**Exercise instructions**:
Please give back word for word the lines of the material below between the line containing "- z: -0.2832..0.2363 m" and the line containing "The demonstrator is", inclusive.

**Data extracts**:
───

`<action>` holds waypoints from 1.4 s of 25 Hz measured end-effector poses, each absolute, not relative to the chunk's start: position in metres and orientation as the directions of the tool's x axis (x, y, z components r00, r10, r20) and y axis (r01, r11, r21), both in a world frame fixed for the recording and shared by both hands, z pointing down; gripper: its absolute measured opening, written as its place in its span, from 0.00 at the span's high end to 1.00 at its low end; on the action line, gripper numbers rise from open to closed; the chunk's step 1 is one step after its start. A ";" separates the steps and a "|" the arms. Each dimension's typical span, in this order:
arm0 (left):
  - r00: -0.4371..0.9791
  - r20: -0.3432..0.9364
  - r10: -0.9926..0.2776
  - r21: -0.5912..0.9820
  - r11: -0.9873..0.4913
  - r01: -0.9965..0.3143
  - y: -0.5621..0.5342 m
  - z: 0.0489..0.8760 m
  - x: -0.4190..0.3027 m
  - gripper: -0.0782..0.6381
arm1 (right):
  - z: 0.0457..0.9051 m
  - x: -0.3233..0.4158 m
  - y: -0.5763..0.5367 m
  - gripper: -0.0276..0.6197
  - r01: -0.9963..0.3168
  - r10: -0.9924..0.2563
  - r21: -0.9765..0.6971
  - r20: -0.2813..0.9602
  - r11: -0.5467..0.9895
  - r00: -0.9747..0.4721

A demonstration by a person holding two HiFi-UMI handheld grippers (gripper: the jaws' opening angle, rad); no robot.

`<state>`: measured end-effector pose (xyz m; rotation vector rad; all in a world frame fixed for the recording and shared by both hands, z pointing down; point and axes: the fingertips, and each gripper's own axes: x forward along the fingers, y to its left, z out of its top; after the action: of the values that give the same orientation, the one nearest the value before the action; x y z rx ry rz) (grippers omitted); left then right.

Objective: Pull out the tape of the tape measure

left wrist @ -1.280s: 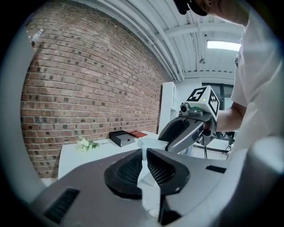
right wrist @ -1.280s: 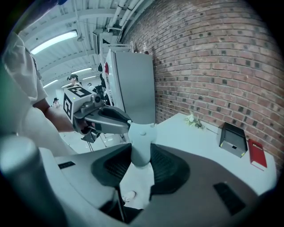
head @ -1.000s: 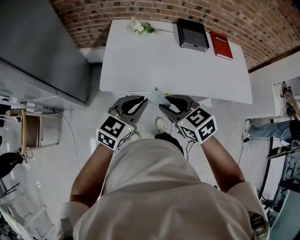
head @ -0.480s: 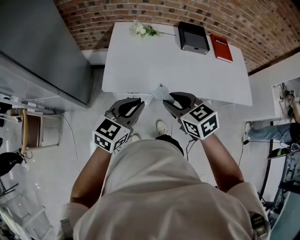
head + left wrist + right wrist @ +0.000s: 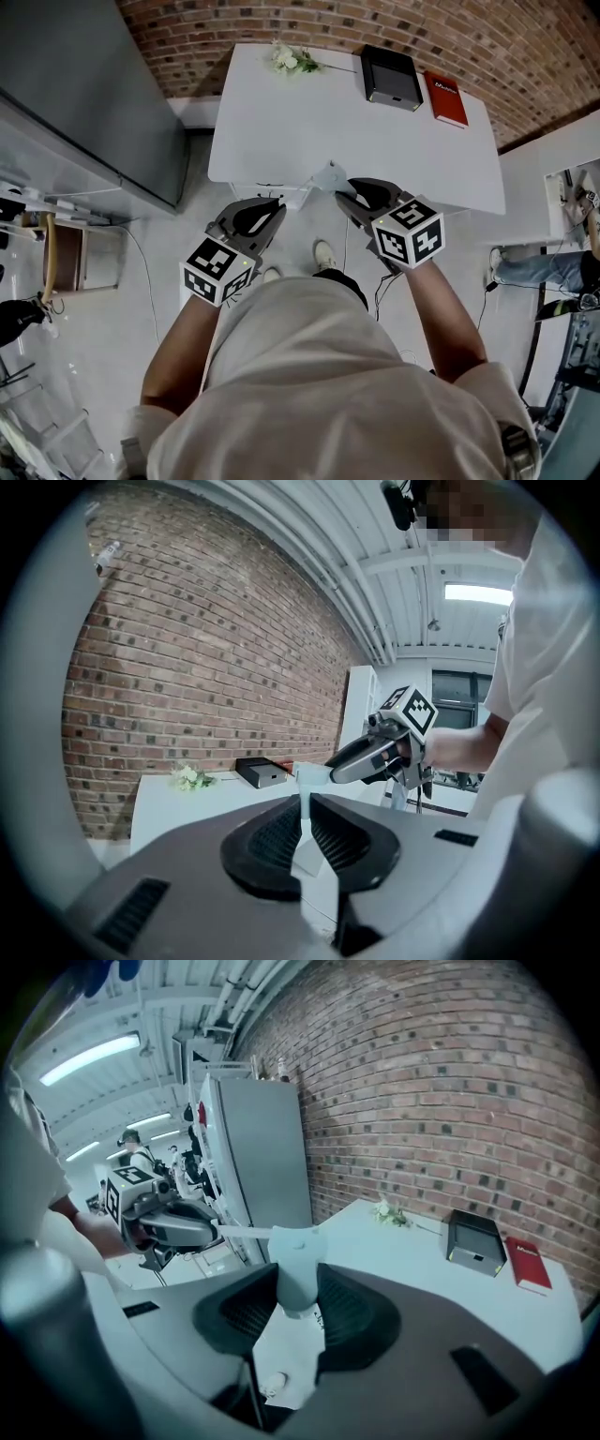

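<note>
In the head view the pale tape measure case (image 5: 328,175) hangs in front of the white table's near edge (image 5: 281,173), with my right gripper (image 5: 339,191) shut on it. A thin white tape (image 5: 298,193) runs from the case down-left to my left gripper (image 5: 279,202), which is shut on its end. The left gripper view shows the tape (image 5: 302,819) standing pinched between my own jaws and leading to the case (image 5: 309,774) held by the right gripper (image 5: 367,758). The right gripper view shows the case (image 5: 295,1274) clamped between the pads, with the tape (image 5: 246,1232) stretching left to the left gripper (image 5: 178,1228).
On the far side of the table lie a black box (image 5: 392,73), a red book (image 5: 444,97) and a sprig of white flowers (image 5: 292,60). A grey cabinet (image 5: 84,94) stands at the left, a brick wall behind. Another person's legs (image 5: 539,262) show at the right edge.
The two grippers have drawn apart: the left moved down and left, the right moved right with the case. The length of tape between them has grown.
</note>
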<state>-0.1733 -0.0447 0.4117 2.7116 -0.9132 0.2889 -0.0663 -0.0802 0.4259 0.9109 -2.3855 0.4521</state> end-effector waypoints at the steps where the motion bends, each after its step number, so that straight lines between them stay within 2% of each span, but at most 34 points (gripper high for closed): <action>1: 0.782 0.270 -0.561 0.185 -0.767 -0.614 -0.045 0.412 -0.174 0.85 | 0.425 -0.067 -0.080 0.75 -0.687 -0.507 -0.113 0.592 0.718 -0.627; 35: 0.782 0.271 -0.561 0.217 -0.756 -0.617 -0.043 0.416 -0.203 0.85 | 0.435 -0.049 -0.116 0.75 -0.757 -0.563 -0.103 0.605 0.645 -0.563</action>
<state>-0.2029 -0.0427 0.4159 2.6798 -0.9085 0.2733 -0.0489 -0.1160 0.4350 1.0271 -2.3320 0.4812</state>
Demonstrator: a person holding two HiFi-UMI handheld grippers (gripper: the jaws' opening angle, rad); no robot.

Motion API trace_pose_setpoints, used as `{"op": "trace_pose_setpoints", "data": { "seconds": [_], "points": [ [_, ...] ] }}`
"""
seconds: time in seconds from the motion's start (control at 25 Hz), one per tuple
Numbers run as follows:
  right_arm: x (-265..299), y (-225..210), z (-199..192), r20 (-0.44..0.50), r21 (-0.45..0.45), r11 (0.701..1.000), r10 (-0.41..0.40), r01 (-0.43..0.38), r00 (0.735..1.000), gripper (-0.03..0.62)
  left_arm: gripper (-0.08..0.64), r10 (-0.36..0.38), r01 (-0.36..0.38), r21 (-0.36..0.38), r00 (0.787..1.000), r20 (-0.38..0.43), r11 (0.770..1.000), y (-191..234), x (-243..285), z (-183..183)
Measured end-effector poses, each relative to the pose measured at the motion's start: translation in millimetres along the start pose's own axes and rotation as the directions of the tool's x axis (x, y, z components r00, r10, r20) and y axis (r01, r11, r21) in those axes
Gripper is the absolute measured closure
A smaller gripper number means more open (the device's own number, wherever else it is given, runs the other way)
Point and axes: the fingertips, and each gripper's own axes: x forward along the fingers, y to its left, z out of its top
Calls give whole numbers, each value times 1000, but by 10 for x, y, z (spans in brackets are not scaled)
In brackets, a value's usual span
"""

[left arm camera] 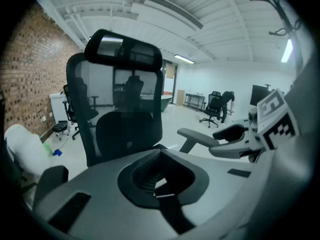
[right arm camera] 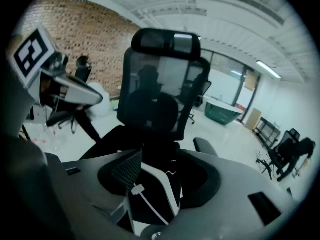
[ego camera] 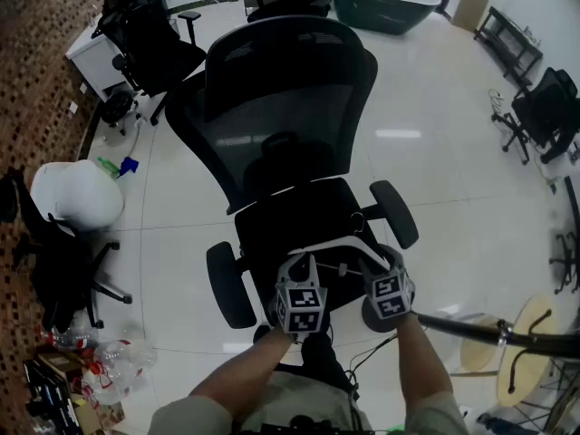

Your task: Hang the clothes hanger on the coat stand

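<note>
A white clothes hanger (ego camera: 343,241) lies on the seat of a black mesh office chair (ego camera: 290,116) right in front of me. My left gripper (ego camera: 304,259) is at the hanger's left end; whether its jaws are open or shut does not show. My right gripper (ego camera: 385,256) is at the hanger's right end. In the right gripper view the white hanger arm (right arm camera: 162,181) runs between widely spread jaws, and the ribbed pad (right arm camera: 126,168) stands just beside it. The coat stand (ego camera: 480,329) leans in low at the right, with a black pole and round wooden base (ego camera: 535,352); its hooks (left arm camera: 276,13) show up high.
More black office chairs stand at the back left (ego camera: 145,39) and far right (ego camera: 544,107). A white rounded cover (ego camera: 77,193) sits on a chair at the left. Bottles and clutter (ego camera: 100,356) lie at the lower left. A dark green tub (ego camera: 385,3) is at the back.
</note>
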Motion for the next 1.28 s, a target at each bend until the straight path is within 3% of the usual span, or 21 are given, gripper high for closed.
{"op": "trace_pose_setpoints", "data": {
  "seconds": [0.12, 0.28, 0.48, 0.6, 0.72, 0.84, 0.92, 1.12, 1.28],
  "points": [
    [845, -234, -615, -139, -74, 994, 75, -86, 987, 367, 545, 21, -22, -41, 999, -34, 999, -84, 613, -175],
    [1653, -500, -1341, -307, -93, 983, 124, -160, 944, 359, 545, 33, -38, -79, 998, -59, 996, -196, 1192, -362],
    [2312, -567, -1770, -423, -114, 964, 172, -241, 890, 359, 545, 46, -55, -94, 995, -92, 994, -150, 1514, -525],
    [2462, -608, -1889, -422, -82, 960, 208, -266, 882, 360, 545, 34, -43, -80, 993, -117, 996, -194, 1656, -613],
    [2478, -549, -1905, -408, -61, 957, 235, -283, 882, 428, 545, 17, -24, -60, 993, -120, 998, -220, 1710, -676],
    [2411, -590, -1810, -420, -59, 970, 192, -238, 887, 437, 545, -6, 2, -44, 994, -111, 999, -266, 1684, -559],
    [2341, -646, -1693, -398, -40, 981, 158, -190, 903, 439, 545, -29, 26, -29, 994, -107, 999, -305, 1652, -491],
    [2019, -385, -1083, -295, -82, 994, 49, -76, 954, 439, 545, -83, 84, 12, 993, -79, 996, -127, 1265, -466],
    [1664, -28, -586, -212, -108, 993, -62, 40, 975, 439, 545, -99, 101, 43, 993, -58, 994, 162, 759, -548]
  ]
}}
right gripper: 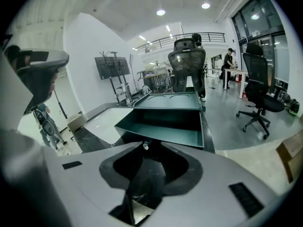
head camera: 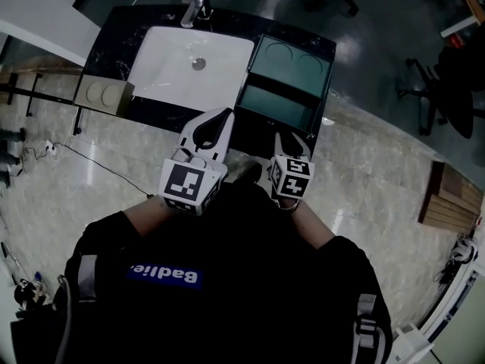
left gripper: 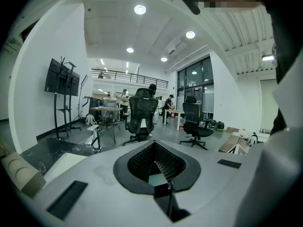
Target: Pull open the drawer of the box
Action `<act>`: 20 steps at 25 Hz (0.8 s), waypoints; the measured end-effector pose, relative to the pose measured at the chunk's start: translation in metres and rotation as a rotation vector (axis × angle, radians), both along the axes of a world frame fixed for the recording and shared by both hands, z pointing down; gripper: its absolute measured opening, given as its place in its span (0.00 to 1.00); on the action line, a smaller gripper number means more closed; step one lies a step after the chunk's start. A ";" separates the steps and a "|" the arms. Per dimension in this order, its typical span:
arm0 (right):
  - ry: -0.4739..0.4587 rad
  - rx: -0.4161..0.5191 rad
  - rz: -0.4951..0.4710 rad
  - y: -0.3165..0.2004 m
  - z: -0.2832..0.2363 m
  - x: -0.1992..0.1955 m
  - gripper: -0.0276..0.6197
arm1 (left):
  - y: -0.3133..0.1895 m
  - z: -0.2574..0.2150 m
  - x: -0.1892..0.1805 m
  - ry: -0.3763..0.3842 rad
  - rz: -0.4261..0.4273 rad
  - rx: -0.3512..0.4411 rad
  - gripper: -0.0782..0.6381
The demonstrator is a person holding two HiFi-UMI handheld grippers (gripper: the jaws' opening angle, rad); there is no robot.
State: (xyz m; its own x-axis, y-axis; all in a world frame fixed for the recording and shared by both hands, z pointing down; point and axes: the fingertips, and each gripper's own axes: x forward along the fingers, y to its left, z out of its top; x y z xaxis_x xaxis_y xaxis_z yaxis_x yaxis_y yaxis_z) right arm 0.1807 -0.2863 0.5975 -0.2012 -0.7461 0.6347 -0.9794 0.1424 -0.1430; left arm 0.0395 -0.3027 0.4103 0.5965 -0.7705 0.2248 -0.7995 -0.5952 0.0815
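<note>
On the black counter (head camera: 106, 48) a dark green box (head camera: 292, 67) stands to the right of the sink, and its drawer (head camera: 276, 106) is slid out toward me. In the right gripper view the drawer (right gripper: 163, 126) gapes open below the box top (right gripper: 173, 100). My right gripper (head camera: 292, 133) is at the drawer's front. Its jaws (right gripper: 145, 148) are closed together around the small metal knob (right gripper: 145, 146). Just left of the drawer, my left gripper (head camera: 226, 114) hovers shut and empty. Its own view (left gripper: 154, 144) looks out over the room.
A white sink (head camera: 163, 59) with a faucet (head camera: 195, 4) fills the counter's left half. A beige block (head camera: 102, 95) sits at the counter's left end. Office chairs (head camera: 447, 89) and a wooden pallet (head camera: 447, 196) stand on the floor to the right.
</note>
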 end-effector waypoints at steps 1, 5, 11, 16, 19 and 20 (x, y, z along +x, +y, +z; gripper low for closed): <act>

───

**Task result**:
  - z: -0.2832..0.2363 m
  - x: -0.1992..0.1955 m
  - gripper: -0.0276..0.6197
arm1 (left):
  - y: -0.3133..0.1895 m
  - z: -0.2574..0.2150 m
  - x: -0.1892..0.1805 m
  - ry: -0.3763..0.3842 rad
  - rz: -0.4261..0.4273 rad
  - rx: -0.3512..0.4411 rad
  - gripper: -0.0782..0.6381
The demonstrator is a person holding two HiFi-UMI handheld grippers (gripper: the jaws' opening angle, rad); there is no robot.

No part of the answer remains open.